Managing data

The MeluXina system has several storage spaces (data tiers). To obtain the best results, you should ensure that you are using the right space for the right task. In this section we will discuss the intended use of each storage space, along with some of its characteristics.

Typical data workflow

Within this section we are focusing on the data storage tiers that can be used for data processing (and not backup), i.e., HOME-PROJECT and SCRATCH data tiers, both hosted in independent Lustre-based filesystems.

Storage space	Tier	Easy Access	Real location	Environment Variable
HOME	Tier2	/home/users/$USERID	/mnt/tier2/users/$USERID	$HOME
PROJECT	Tier2	/project/home/$PROJECTID	/mnt/tier2/project/$PROJECTID	$PROJECT
SCRATCH	Tier1	/project/scratch/$PROJECTID	/mnt/tier1/project/$PROJECTID	$SCRATCH
LOCALSCRATCH	Tier0	N.A	/mnt/tier0/project/$PROJECTID	$LOCALSCRATCH

Most user data will be stored in the HOME-PROJECT Lustre filesystem, also referred to as tier2.

HOME will contain your user specific data, while PROJECT is intended to store the data shared with the different members of a project.

The SCRATCH tier provides for accelerated data access.

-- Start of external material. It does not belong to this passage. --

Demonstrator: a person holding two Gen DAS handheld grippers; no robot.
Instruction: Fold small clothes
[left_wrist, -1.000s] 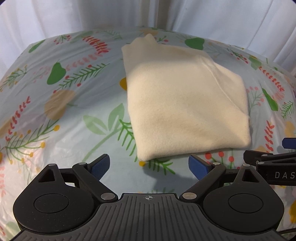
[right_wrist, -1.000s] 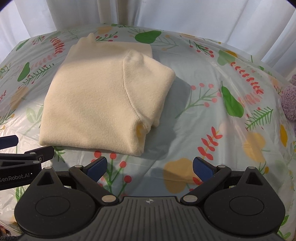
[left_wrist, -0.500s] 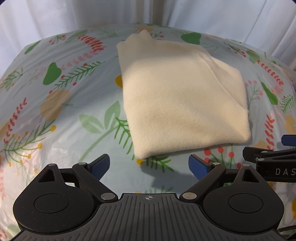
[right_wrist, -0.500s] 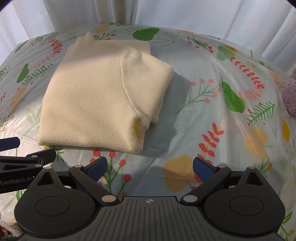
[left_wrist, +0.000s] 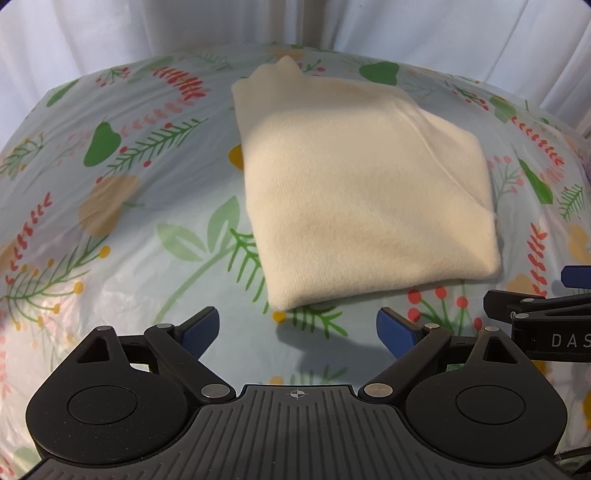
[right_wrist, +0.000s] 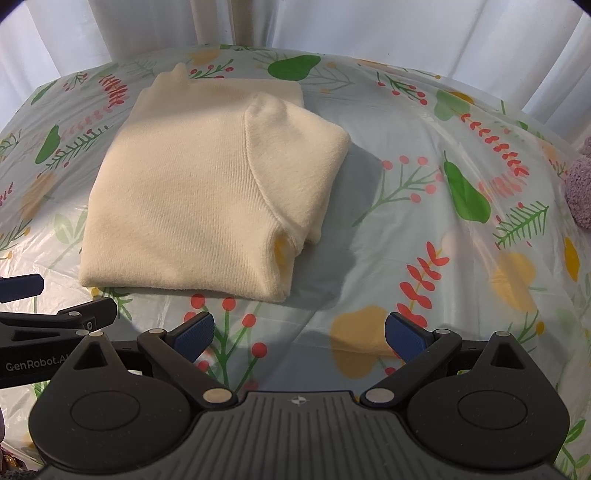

It can thus be useful to keep data separated, and use SCRATCH for temporary result files or datasets under intensive processing, while storing the final results in the larger capacity PROJECT tier.

The BACKUP tier holds backup data from the HOME and PROJECT storage spaces, and it not directly user accessible.

Finally, for data that needs to be retained for a longer period of time and accessed infrequently, the MeluXina ARCHIVE tier provides a large, but slower, storage space. Based on tape drives, it is similar to a physical archive, where files need to be retrieved from before they can be used.

Remember!

Data-intensive applications or long running tasks must not be run directly on the MeluXina login nodes. Use the computing nodes for all executions, either interactively or in batch mode.

HOME

Your HOME directory is intended for keeping source code, input data files, job submission scripts, and has a relatively small quota as it is not meant for storing large datasets or temporary result files.

Your HOME directory is personal, not meant to be shared with other project members, and is available from both login and compute nodes.

cd ~      # move to your home directory
pwd       # print the path

Shared PROJECT

The PROJECT space has a significantly larger quota, is meant for storing and processing large datasets, and for sharing data among members of the project.

The PROJECT directory is available from both compute nodes and the login nodes.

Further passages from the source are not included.